J’étais  proche de l’impressionnisme, mais  après plusieurs recherches, je me  retrouve à l’heure qu’il est  dans l’art abstrait. Le thème de mon exposition actuelle a aussi joué un rôle dans ce sens. Il demande plus de spontanéité au travail. Ma source d’inspiration, le printemps arabe, s’est transformé par la suite en hiver islamiste, parfois extrémiste, ce qui peut menacer les valeurs humaines et la liberté individuelle. Je ne suis contre, ni les mouvements islamistes, ni salafistes ou autres, mais contre toute forme d’extrémisme. Et c’est à cause de ce phénomène nouveau, que j’estime préférable d’attendre encore la fin de cette révolution pour lui donner un titre définitif. »

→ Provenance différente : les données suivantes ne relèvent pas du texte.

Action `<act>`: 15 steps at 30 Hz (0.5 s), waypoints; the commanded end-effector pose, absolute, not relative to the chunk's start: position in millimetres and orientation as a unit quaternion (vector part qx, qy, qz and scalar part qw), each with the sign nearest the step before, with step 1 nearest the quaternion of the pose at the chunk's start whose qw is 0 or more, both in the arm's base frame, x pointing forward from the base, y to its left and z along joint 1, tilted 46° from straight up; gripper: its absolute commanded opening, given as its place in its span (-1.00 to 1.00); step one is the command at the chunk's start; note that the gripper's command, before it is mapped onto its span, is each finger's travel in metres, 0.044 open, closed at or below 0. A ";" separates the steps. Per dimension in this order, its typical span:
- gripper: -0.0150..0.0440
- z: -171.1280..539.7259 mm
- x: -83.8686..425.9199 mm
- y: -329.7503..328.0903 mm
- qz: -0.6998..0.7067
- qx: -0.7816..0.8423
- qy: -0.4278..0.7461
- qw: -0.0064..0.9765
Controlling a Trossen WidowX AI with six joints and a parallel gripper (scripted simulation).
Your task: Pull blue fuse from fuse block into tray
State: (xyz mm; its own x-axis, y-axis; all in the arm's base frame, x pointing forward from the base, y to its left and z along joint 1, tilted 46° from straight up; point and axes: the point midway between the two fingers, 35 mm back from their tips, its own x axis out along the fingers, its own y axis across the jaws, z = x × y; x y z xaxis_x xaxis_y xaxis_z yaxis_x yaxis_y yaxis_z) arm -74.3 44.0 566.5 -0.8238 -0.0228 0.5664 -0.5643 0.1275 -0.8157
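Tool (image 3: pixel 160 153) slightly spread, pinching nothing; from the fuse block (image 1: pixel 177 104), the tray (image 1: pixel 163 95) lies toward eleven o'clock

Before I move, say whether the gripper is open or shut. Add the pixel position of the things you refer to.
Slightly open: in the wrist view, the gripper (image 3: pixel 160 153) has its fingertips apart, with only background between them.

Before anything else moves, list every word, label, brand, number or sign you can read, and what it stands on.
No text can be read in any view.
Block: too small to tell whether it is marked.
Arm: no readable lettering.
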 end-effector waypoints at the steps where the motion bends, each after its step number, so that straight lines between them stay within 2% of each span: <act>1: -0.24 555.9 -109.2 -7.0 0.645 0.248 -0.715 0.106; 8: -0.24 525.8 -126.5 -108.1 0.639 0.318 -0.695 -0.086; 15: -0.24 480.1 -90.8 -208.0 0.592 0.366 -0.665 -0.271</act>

L’artiste Mohammed Berrada, possède une technique hallucinatoire, démentielle, au coup de pinceau surnaturel où les couleurs s’enchevêtrent avec une dextérité ensorcelante, tout en accentuant la pensée d’une apothéose cataclysmique : celle du bien contre celle du mal ; celle de la lumière divine contre celles des ténèbres, de la tristesse, des déboires et de toutes sortes de désillusions sur le sort et sur la vie.

Mohamed Berrada  est à la fois  artiste peintre,  professeur d’arts plastiques et président de l’association des arts plastiques « mass’art ».  

Né à El Jadida, mais vivant et travaillant à Agadir, ce jeune artiste à réussi merveilleusement à assortir le rouge des coquelicots, la verdure des champs, le saumon des citrouilles, le bleu-azur de l’océan…de son doukkala natal, à l’ocre du sud du royaume. Et c’est à travers la beauté de ces couleurs, que jaillit  toute sa sensibilité, son amour et ses émotions.

 Mohamed Berrada expose actuellement, à l’Institut français d’Agadir, du 10 au 20  avril.